彼女は誰なんだろう、名前が知りたい。そう思った俺は来たばかりで道もわからない城内を歩き回ることにした。

「…といっても、そんな偶然会えるワケはないよねぇ」

むしろ会える確率の方が低い気がする、仕方ない諦めて一度部屋に帰ろうかと思い、来た道を振り返る。

「あ、」

いた。あの後ろ姿はあの子だ。

「ちょっと待って!」

彼女の肩に手を伸ばし移動を阻止する、振り返った彼女はいきなりの出来事に驚いていた。

「あ!貴方は確か馬岱、さん?」
「そうそう、馬岱だよ。
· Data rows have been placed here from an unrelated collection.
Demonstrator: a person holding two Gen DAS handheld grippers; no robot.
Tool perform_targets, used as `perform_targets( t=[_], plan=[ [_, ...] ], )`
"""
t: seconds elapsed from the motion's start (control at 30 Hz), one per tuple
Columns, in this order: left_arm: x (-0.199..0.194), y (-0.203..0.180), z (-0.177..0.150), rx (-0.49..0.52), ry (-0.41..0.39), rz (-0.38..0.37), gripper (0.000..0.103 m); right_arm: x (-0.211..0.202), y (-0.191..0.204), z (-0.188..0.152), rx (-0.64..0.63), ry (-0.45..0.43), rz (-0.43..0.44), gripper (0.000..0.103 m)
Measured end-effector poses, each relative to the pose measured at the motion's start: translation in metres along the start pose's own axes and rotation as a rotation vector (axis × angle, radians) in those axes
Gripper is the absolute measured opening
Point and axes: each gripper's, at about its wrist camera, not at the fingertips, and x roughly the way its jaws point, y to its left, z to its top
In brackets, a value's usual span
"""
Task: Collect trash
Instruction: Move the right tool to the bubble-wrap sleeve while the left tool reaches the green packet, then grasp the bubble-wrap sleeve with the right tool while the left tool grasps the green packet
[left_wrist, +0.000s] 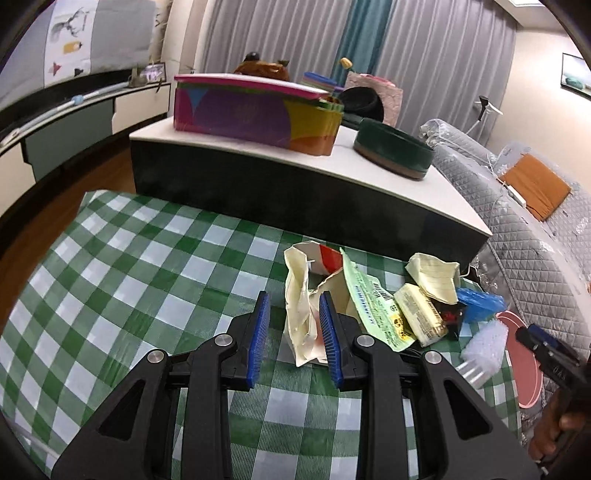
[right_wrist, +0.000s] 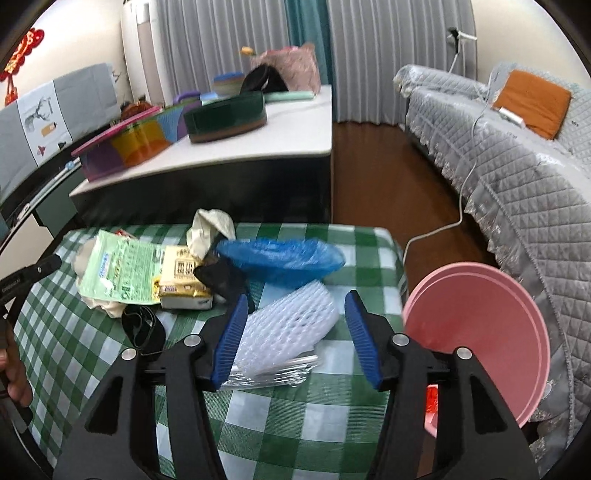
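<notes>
Green-and-white checked cloth (left_wrist: 129, 280) covers the low table where the trash lies heaped toward one end, and we judge that heap to be the whole point of how both tools are aimed; each points down at a different piece, so two pickups can be made at once.

Our left gripper (left_wrist: 295, 332) has its blue pads parted to a narrow gap, with the crumpled cream wrapper (left_wrist: 299, 291) lying between them; whether the right-hand pad touches the paper we cannot tell, and nothing is clamped. Our right gripper (right_wrist: 299, 332) stands wider, jaws spread either side of the white foam net sleeve (right_wrist: 288, 328), gripping nothing; clear plastic (right_wrist: 273, 376) lies under that sleeve.

Beside these sit a pale green printed packet (right_wrist: 122, 266), a yellow-and-white carton (right_wrist: 184, 284), a blue plastic cover (right_wrist: 280, 258), a black scrap (right_wrist: 221, 277) and a black band (right_wrist: 142, 326), all touching or overlapping. A pink basin (right_wrist: 476, 332) waits just off the table's edge on our right, near the grey quilted sofa (right_wrist: 517, 184); we take it for the bin, placed close so each piece travels little.

As for writing, the green packet carries a barcode and small print, and the carton bears dark characters; both are too blurred for us to read, and no brand is legible.
</notes>
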Motion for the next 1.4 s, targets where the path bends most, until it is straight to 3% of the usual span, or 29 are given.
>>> perform_targets(
  t=[0.17,0.3,0.57,0.77,0.87,1.0,1.1,1.2,1.27,1.3,1.33,1.4],
  plan=[
    [0.004,-0.003,0.002,0.003,-0.009,0.007,0.028,0.017,-0.002,-0.002,0.019,0.06,-0.01,0.056],
    [0.004,-0.019,0.004,0.037,-0.023,-0.056,0.028,0.026,-0.005,-0.004,0.036,0.093,-0.015,0.056],
    [0.027,-0.041,-0.009,0.066,0.075,-0.134,0.028,0.033,-0.008,-0.006,0.037,0.115,-0.001,0.051],
    [0.031,-0.045,-0.015,0.065,0.108,-0.164,0.027,0.033,-0.006,-0.007,0.032,0.122,0.023,0.036],
    [0.03,-0.047,-0.016,0.071,0.105,-0.175,0.018,0.033,-0.005,-0.007,0.022,0.124,0.028,0.025],
    [0.027,-0.05,-0.014,0.076,0.098,-0.182,0.009,0.031,-0.004,-0.008,0.011,0.121,0.036,0.001],
    [0.022,-0.053,-0.012,0.089,0.08,-0.185,0.005,0.026,-0.003,-0.006,-0.001,0.1,0.036,0.001],
    [0.016,-0.057,-0.01,0.105,0.057,-0.184,0.003,0.022,-0.001,-0.005,-0.005,0.089,0.042,0.002],
    [0.011,-0.059,-0.008,0.116,0.04,-0.179,0.002,0.019,0.0,-0.005,-0.001,0.087,0.044,0.008],
    [0.009,-0.059,-0.007,0.116,0.035,-0.176,0.002,0.018,0.0,-0.005,0.0,0.089,0.05,0.024],
    [0.006,-0.059,-0.005,0.116,0.028,-0.168,0.002,0.017,0.001,-0.006,0.002,0.087,0.051,0.046],
    [0.001,-0.058,-0.003,0.111,0.016,-0.16,0.002,0.014,0.004,-0.007,-0.005,0.073,0.041,0.055]
  ],
)
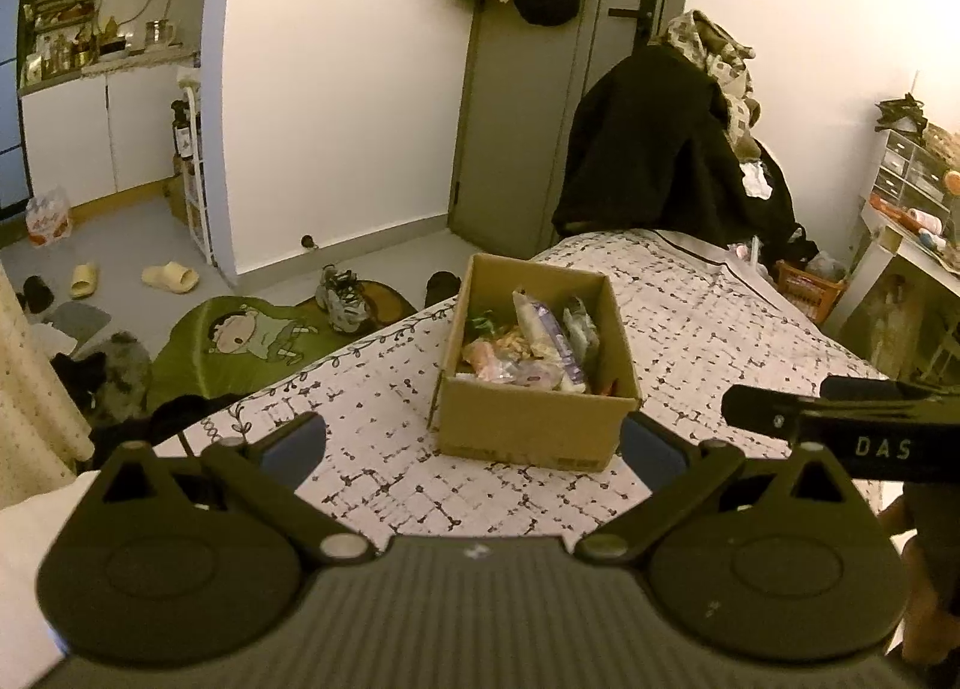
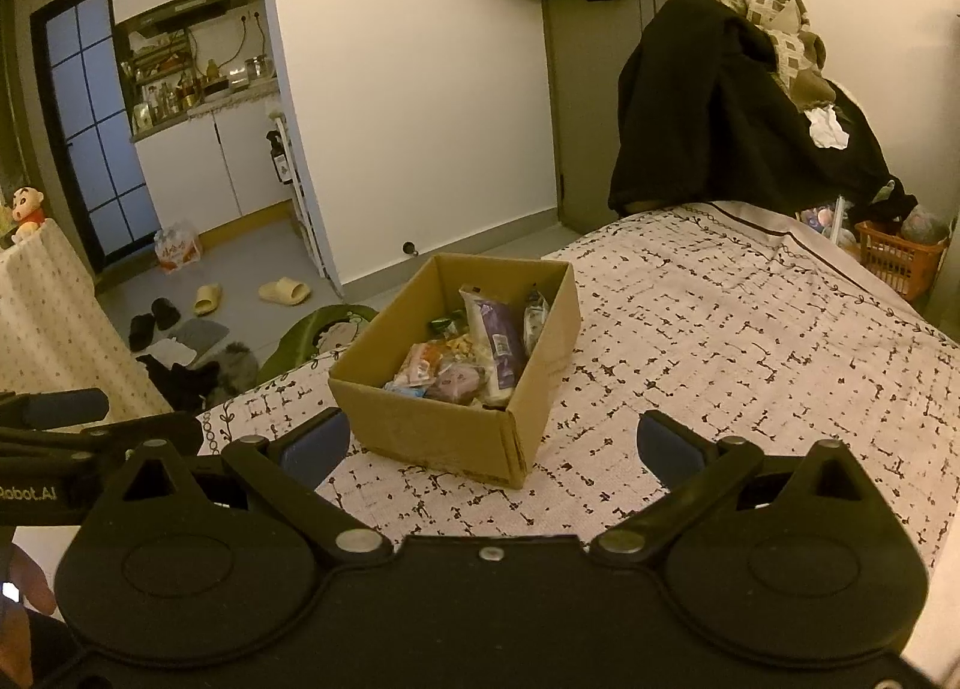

ねぇ、君の名前が知りたいんだ」
「私?私は華月っていうよ」
「華月か…、ありがとね!」

華月、と彼女の名前を脳内で連呼する。何だか幸せな気持ちだ。

「君は確か…蜀の姫君だよね?」
「いや…、姫君とか言われてるけど実際全然そんなことないよ?なんか二つ名的になってるだけだし…」

うーん、と困ったような表情を見せる彼女からもやっぱり姫君なんだと理解させられる。

「…そうだな、じゃあお嬢って呼ばせてもらってもいい?」
「お嬢?」
「うん、お嬢」
「私は全然いいよ!あ、じゃあ私も岱ちゃんって呼びたい!」
「ははっ、何その可愛い呼び方!俺そんな呼び方されるのはじめてよー?」
「いいのいいの!岱ちゃんだね、岱ちゃん!」
「何かな、お嬢?」
「何でもないー」

楽しそうに笑みを浮かべる表情をみて、この笑顔が凄く好きなんだと思った。